** TASK TO COMPLETE **
Transcribe the data below verbatim from the line with "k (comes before" to the line with "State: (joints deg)". Include both of those lines.

DATA FOR THE TASK: Begin

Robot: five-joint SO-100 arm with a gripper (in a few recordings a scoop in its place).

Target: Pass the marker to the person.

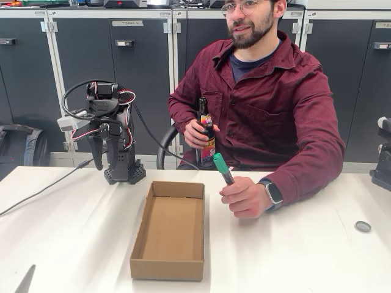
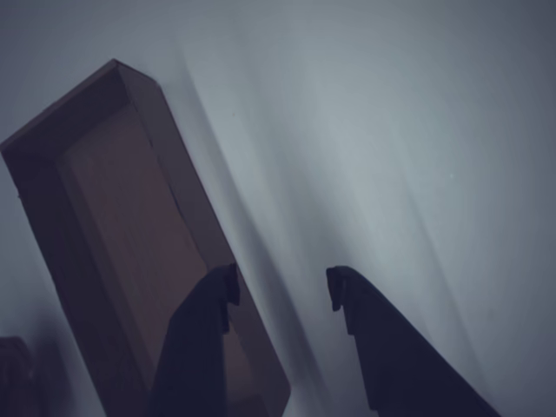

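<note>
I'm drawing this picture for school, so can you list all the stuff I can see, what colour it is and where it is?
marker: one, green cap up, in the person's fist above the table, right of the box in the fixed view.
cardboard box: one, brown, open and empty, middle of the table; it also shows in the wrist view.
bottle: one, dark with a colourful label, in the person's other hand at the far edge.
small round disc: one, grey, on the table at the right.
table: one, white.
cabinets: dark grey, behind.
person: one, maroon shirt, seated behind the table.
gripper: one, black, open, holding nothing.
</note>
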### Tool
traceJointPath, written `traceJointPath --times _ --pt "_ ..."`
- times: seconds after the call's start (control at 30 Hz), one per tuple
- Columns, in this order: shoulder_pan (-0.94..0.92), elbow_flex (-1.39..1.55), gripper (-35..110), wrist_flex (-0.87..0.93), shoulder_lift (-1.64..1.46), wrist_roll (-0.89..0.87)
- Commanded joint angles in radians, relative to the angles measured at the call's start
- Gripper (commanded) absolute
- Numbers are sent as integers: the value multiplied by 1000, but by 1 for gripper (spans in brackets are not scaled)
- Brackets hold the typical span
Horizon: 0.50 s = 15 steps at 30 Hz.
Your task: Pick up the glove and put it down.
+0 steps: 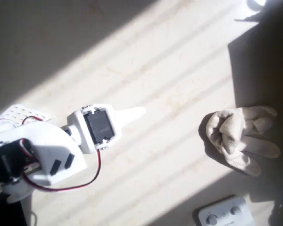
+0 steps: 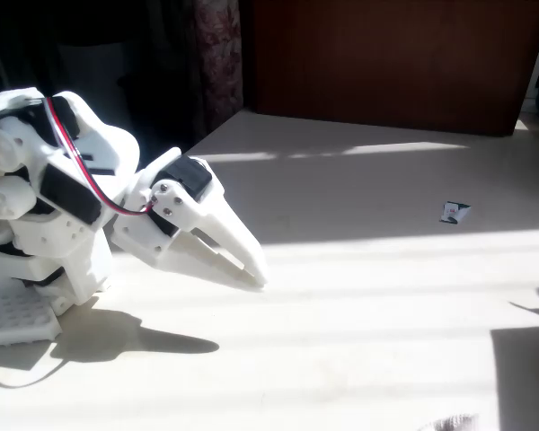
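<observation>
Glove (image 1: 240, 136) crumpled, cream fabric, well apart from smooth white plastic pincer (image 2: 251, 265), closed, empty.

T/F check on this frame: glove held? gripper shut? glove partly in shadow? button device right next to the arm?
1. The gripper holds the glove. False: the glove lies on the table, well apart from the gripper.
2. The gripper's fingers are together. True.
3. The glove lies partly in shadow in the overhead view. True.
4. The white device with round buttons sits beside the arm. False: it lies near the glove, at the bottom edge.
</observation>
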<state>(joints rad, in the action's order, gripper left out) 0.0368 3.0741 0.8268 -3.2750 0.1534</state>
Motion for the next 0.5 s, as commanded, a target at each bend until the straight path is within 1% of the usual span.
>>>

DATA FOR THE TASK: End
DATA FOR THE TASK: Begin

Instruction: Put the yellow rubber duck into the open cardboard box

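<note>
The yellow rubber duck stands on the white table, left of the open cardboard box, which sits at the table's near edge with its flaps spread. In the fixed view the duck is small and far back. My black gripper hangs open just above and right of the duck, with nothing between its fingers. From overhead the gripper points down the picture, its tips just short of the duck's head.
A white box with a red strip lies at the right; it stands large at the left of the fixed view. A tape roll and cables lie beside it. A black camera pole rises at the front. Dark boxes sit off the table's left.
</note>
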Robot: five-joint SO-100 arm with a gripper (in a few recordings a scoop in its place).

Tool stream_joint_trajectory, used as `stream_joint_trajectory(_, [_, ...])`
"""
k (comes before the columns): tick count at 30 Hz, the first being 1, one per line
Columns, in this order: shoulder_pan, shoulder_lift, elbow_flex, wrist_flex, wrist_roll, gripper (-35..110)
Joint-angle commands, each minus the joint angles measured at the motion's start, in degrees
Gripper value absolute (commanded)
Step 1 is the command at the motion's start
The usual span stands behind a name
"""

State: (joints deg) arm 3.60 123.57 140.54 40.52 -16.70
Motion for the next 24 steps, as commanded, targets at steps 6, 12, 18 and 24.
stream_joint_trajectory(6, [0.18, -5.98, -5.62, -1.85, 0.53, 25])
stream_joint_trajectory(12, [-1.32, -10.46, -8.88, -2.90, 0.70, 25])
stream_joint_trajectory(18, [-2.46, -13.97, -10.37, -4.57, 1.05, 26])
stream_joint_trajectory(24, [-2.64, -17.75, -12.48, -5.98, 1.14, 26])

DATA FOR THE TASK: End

** ANSWER FOR THIS EXERCISE **
k (comes before the columns): tick count at 30 Hz, the first being 1, one per line
Columns, in this order: shoulder_pan, shoulder_lift, elbow_flex, wrist_flex, wrist_roll, gripper (-35..110)
Joint-angle commands, each minus the joint angles measured at the motion's start, in degrees
Gripper value absolute (commanded)
Step 1 is the command at the motion's start
The usual span stands behind a name
"""

State: (joints deg) arm 3.60 123.57 140.54 40.52 -16.70

The answer given above is complete as it stands.